▶ **WORK ITEM**:
Of the lines listed below, return exactly those that run from the line containing "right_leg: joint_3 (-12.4" through the line containing "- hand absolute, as", both included.

▶ **SOURCE INFORMATION**:
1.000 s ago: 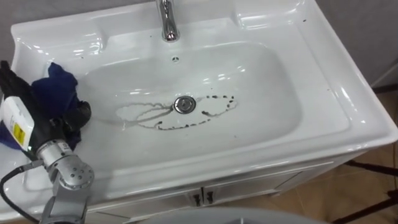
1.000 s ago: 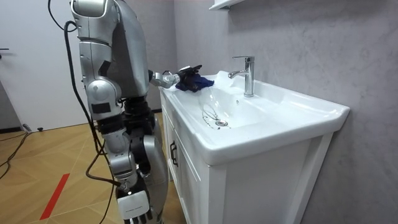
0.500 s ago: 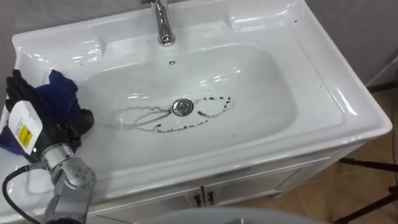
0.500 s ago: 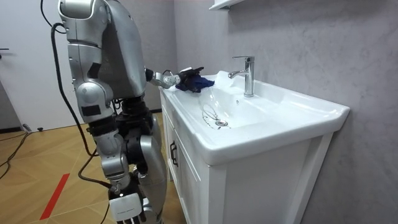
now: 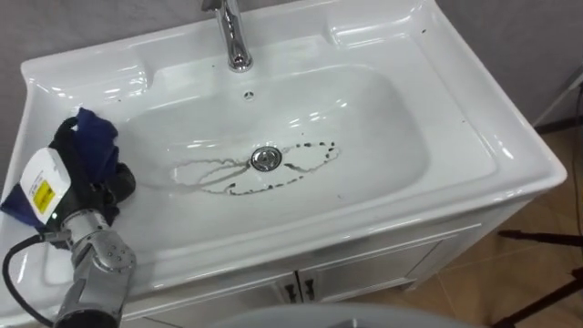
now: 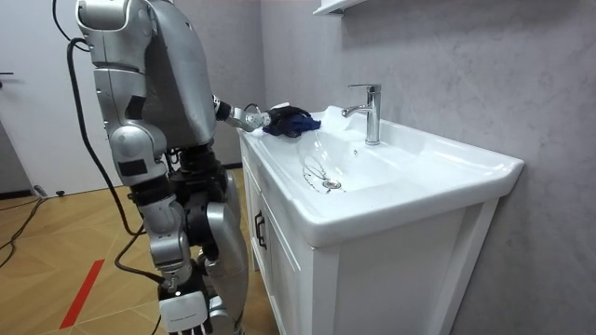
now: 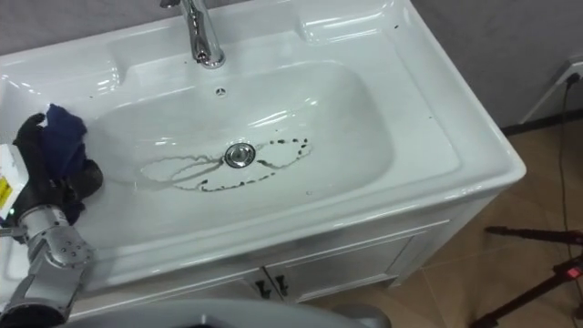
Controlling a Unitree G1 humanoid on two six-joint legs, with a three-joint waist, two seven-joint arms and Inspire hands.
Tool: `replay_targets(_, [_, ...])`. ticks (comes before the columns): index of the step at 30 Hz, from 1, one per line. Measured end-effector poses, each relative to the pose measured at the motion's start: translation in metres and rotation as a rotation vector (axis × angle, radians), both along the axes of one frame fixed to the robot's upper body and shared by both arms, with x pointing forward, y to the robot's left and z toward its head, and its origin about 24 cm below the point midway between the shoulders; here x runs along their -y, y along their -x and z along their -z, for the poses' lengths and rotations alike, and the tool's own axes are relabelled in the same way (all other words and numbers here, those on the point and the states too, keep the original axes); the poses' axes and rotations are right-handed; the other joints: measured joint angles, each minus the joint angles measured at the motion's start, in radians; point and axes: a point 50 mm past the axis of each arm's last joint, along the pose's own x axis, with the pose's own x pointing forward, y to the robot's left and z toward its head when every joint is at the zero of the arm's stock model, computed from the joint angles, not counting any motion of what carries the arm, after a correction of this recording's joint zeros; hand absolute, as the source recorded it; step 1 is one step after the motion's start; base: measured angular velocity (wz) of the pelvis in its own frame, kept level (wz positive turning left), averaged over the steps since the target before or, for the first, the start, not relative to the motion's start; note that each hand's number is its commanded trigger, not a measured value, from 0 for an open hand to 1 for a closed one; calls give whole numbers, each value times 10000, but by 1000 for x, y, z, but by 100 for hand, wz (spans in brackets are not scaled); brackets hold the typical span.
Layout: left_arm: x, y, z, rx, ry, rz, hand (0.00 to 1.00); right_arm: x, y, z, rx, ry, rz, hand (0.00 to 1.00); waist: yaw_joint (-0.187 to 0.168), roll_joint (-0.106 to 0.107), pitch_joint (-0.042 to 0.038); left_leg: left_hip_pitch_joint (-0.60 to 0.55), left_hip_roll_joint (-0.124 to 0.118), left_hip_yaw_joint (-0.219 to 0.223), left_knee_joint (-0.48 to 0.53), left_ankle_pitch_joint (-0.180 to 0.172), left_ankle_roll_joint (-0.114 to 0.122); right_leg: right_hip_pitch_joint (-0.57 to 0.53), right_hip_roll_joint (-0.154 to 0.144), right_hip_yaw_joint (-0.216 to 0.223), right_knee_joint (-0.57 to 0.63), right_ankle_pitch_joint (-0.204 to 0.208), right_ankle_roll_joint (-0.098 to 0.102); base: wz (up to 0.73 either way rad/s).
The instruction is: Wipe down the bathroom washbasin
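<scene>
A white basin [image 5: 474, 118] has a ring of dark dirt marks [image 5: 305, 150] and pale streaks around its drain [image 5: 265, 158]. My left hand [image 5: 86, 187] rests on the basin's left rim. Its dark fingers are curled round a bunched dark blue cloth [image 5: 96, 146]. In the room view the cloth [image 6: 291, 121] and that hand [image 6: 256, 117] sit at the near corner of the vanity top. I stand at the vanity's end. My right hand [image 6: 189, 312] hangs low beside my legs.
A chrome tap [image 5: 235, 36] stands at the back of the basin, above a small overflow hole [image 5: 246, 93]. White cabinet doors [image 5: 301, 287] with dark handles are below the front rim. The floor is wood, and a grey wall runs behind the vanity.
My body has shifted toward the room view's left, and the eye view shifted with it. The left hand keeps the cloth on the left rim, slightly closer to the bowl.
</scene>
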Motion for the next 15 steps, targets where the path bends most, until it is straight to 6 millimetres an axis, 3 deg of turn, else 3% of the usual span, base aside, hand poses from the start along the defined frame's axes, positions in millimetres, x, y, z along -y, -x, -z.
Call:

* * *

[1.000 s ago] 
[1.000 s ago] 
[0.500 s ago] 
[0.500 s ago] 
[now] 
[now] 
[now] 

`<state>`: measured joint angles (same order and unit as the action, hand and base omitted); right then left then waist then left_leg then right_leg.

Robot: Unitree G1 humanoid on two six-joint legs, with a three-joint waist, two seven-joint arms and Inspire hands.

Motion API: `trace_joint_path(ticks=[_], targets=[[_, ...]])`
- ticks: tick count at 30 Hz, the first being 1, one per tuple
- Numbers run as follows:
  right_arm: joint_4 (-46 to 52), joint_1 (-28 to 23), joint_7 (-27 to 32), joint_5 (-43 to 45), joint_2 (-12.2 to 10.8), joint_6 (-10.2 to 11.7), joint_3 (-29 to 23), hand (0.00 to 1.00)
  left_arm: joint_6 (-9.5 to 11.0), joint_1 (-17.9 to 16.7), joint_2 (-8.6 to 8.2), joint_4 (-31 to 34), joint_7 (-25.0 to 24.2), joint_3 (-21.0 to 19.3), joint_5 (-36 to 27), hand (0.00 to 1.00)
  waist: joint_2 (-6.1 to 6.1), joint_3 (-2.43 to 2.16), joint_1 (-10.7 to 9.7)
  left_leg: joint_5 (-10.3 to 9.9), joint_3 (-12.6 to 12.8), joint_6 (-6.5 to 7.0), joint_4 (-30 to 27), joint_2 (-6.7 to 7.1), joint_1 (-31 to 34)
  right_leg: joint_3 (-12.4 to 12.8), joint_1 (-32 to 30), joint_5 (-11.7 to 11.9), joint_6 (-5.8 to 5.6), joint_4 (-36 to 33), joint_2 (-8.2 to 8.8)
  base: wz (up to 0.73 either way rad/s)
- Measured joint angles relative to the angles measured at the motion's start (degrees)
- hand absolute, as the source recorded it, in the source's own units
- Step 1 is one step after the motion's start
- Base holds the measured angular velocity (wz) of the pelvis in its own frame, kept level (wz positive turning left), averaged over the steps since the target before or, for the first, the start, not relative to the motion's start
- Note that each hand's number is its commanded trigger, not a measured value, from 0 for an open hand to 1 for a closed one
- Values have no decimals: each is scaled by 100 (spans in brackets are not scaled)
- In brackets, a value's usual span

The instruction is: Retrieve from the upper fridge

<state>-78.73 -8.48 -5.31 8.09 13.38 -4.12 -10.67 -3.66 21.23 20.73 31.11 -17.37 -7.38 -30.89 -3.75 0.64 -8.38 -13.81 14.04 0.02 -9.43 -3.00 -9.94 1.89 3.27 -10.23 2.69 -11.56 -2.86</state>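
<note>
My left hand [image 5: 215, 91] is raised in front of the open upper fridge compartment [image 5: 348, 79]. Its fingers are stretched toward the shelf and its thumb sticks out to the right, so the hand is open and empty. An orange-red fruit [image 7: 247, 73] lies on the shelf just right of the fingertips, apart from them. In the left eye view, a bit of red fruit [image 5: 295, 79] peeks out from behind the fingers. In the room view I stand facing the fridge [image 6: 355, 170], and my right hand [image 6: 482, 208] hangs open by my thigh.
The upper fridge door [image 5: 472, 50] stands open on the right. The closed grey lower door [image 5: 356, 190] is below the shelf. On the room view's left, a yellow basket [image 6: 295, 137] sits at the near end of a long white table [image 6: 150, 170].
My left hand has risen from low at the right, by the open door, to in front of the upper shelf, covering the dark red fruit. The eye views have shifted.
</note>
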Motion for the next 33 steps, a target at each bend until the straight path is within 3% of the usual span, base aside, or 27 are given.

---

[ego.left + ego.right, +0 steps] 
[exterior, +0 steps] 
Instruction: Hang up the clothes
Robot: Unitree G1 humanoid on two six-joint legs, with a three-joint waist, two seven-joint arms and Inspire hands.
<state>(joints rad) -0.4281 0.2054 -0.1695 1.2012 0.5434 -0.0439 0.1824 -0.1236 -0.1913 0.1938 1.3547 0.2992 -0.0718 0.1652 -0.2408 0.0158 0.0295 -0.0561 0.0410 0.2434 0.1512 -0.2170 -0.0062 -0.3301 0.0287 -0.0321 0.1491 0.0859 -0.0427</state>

▶ **REPLY TO THE TASK**:
  right_leg: joint_3 (-12.4 to 12.8), joint_1 (-32 to 30), joint_5 (-11.7 to 11.9), joint_6 (-5.8 to 5.6), joint_4 (-36 to 33), joint_2 (-8.2 to 8.8)
  base: wz (up to 0.73 either way rad/s)
- Measured joint angles relative to the angles measured at the motion's start (degrees)
- hand absolute, as the source recorded it, in the source's own units

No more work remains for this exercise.